In 2010, here was the situation.  Collector Jacques Swaters had possession of the 1954 Ferrari 375-Plus, which could be worth as much as $15 million. But Karl Kleve's family had the title and spare parts to it in Cincinnati.

Swaters, 84 at the time, said he restored it from a burned-out shell. It's now a shiny red one-seat convertible with lots of chrome.

"Oh, I've done a terrific job on the car," he said. "We've been working for many, many years to restore the car."

The company made only six of them, and just four of them are thought to still exist. In its time, the Ferrari 375-Plus was the fastest car on the track.

Kleve's daughter, Kristi Lawson, said the car was stored outdoors in a Cincinnati lot with a hundred other old cars. She said her dad knew the car was valuable when he bought it in 1958 for $2,500. "He collected Duesenbergs; he collected Rolls-Royces. I know he had at least a dozen," she said.

In 1988, Kleve discovered the Ferrari was stolen. Two Cincinnati men were later convicted of the crime, but the car had disappeared. Lawson said her dad searched for it for years, eventually tracking it down in Belgium.

This is where it gets complicated:

Lawson said Interpol got involved and convinced Belgium authorities that the car was stolen. She said it was eventually released to Swaters, who's now deceased.

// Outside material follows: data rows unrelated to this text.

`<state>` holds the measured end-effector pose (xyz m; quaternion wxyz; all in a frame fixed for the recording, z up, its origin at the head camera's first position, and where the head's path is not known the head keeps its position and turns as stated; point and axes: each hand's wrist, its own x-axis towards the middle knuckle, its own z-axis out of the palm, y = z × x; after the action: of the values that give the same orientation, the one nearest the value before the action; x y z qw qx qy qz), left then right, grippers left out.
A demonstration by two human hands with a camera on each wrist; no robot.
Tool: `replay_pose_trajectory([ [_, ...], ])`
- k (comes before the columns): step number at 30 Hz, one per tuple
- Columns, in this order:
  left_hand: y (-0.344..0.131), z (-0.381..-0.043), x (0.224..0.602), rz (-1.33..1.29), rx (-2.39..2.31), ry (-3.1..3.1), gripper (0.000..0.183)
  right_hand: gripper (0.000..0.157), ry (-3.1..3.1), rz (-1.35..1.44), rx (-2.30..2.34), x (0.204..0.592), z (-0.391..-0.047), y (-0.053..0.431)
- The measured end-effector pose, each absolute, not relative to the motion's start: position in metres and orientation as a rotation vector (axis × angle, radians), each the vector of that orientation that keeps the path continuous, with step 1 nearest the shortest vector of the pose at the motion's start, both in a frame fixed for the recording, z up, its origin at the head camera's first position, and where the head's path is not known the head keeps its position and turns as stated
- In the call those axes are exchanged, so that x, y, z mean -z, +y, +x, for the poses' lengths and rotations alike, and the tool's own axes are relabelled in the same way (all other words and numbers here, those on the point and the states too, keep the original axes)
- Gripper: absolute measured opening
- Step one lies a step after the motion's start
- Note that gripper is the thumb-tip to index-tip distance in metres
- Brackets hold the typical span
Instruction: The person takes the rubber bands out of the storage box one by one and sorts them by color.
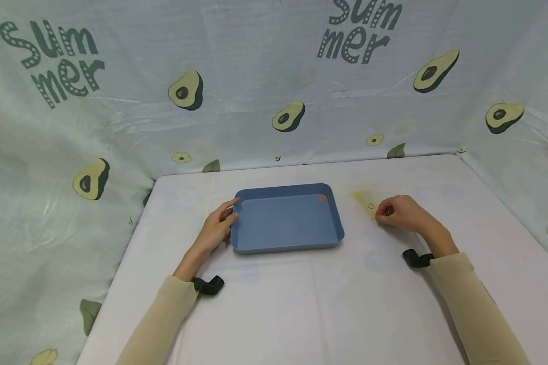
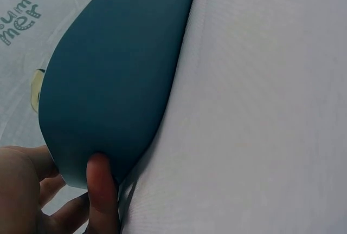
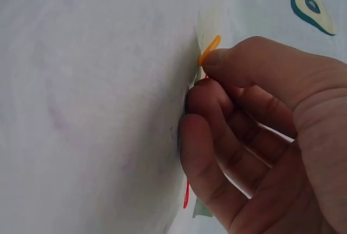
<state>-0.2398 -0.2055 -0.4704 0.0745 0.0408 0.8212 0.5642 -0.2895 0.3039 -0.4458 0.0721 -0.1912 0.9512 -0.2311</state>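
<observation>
A shallow blue rectangular tray [image 1: 286,249] lies on the table, with a small orange piece [image 1: 322,197] inside its far right corner. My left hand [image 1: 215,226] grips the tray's left edge; the left wrist view shows a fingertip against the outside of the blue wall [image 2: 114,82]. Right of the tray, my right hand [image 1: 404,213] is low over the table with fingers curled. Between its thumb and forefinger shows a thin orange loop [image 3: 210,50], like a rubber band. A red strand [image 3: 186,193] shows below those fingers. Just left of the fingertips lies a small ring [image 1: 371,206].
White cloth covers the table [image 1: 274,304]. A yellowish patch [image 1: 362,196] marks it near my right hand. Behind and to the sides hangs a curtain [image 1: 237,61] printed with avocados and lettering. Each wrist wears a black camera mount [image 1: 209,285].
</observation>
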Motion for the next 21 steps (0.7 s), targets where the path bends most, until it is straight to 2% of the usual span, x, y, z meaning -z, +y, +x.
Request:
replay_pose_trajectory([
  [21,-0.2053,-0.2388,0.4712,0.133,-1.686,2.473,0.052,0.012,2.838,-0.482,0.837,0.4474,-0.2840,0.3054],
])
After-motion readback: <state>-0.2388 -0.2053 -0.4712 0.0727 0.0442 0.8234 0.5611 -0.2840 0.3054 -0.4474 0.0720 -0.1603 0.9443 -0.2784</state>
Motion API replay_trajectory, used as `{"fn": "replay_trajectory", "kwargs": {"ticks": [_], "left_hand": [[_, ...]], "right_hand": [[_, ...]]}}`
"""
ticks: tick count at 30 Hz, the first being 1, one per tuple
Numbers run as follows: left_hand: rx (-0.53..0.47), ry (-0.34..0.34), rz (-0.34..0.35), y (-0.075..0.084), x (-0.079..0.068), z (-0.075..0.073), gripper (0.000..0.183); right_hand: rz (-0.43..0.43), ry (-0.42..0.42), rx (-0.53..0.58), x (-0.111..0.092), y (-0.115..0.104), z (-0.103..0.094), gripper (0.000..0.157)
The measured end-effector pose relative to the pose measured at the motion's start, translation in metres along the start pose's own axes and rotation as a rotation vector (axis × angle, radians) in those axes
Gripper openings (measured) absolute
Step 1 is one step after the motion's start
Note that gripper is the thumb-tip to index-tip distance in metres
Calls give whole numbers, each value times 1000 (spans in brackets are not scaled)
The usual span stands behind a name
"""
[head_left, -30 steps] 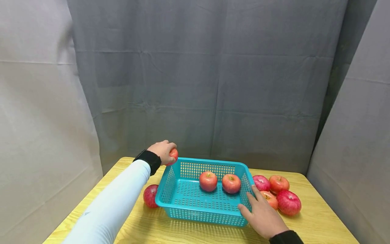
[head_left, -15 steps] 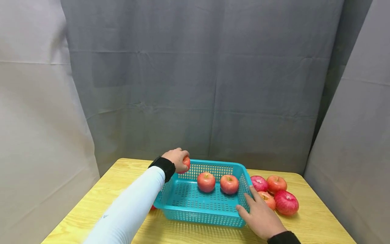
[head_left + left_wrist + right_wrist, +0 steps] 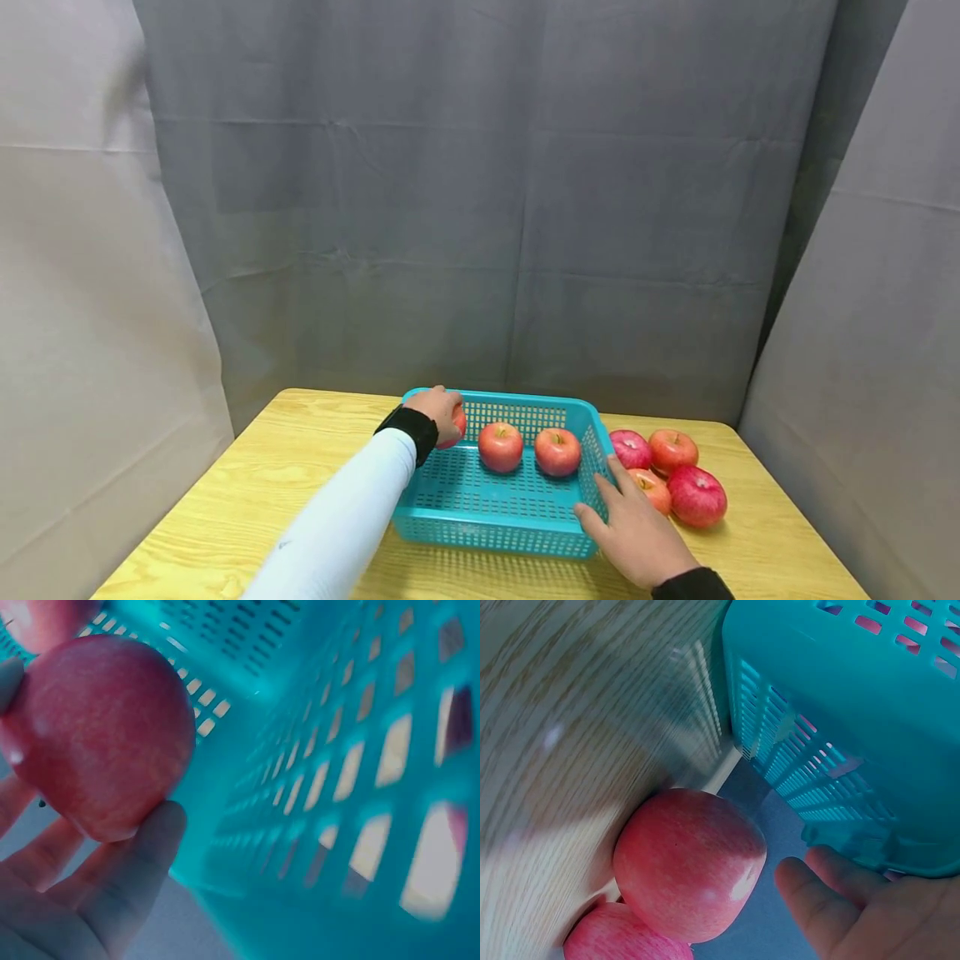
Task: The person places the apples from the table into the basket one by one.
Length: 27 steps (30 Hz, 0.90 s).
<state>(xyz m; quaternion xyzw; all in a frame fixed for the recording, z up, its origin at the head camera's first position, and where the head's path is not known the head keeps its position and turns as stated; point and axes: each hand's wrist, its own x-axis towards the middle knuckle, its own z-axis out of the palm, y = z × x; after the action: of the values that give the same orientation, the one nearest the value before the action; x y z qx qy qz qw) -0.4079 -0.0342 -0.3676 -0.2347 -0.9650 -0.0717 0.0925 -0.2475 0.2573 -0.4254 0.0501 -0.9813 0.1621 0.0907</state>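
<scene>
My left hand holds a red apple by its fingertips, inside the far left corner of the turquoise basket. In the left wrist view the thumb and fingers curl round the apple. Two more apples stand side by side in the basket: a middle apple and a right-hand apple. My right hand rests at the basket's right rim, its fingers fairly straight. Whether the held apple touches the basket floor is hard to tell.
Several apples cluster on the wooden table just right of the basket. Through the basket holes in the left wrist view shows a dark red patch. A grey cloth hangs behind the table.
My left hand has carried its apple from beyond the basket's left rim rightward, then down into the basket. The left arm now hides the apple left of the basket. The right hand keeps its place.
</scene>
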Motion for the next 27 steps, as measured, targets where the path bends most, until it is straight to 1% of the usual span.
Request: {"fn": "replay_trajectory", "kwargs": {"ticks": [7, 11, 13, 18, 23, 27], "left_hand": [[23, -11, -54, -10, 8, 30, 44], [16, -16, -80, -13, 13, 39, 48], [12, -20, -92, -13, 14, 41, 51], [-8, -14, -106, -8, 9, 37, 52], [-1, -17, -88, -5, 3, 34, 44], [39, -19, -72, -4, -2, 32, 41]], "right_hand": [[7, -6, 7, 0, -1, 1, 91], [18, -18, 11, -2, 0, 0, 92], [21, -16, 9, -2, 0, 0, 92], [20, -9, 10, -1, 0, -1, 92], [22, -8, 4, -2, -1, 0, 92], [22, -10, 5, -2, -2, 1, 92]]}}
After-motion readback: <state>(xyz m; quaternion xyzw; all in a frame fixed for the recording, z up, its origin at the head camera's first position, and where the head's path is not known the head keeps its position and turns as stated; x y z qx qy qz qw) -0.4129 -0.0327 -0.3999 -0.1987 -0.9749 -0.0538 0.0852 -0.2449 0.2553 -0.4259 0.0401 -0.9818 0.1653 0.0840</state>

But Swaters had a different story: He said in 1990 a trader sold it to him for $100,000. "I was very interested because it was a very famous car," he said, "and then a little later I learned the car had been stolen, so I charged a lawyer to negotiate with the owner to make a settlement."

Swaters said he paid Kleve more than $600,000 for the car, and that Kleve cashed the check. Kleve's daughter said her father never received any money, and if Swaters has a canceled check, her dad's signature must have been forged. She said finding the car had become an obsession for him.

"This was his biggest project," she said. "By the time he passed away, he said this was the greatest auto theft that had ever occurred."

The Auction:

The Kleve and Swater families are supposed to now split the profits after the June 27th auction.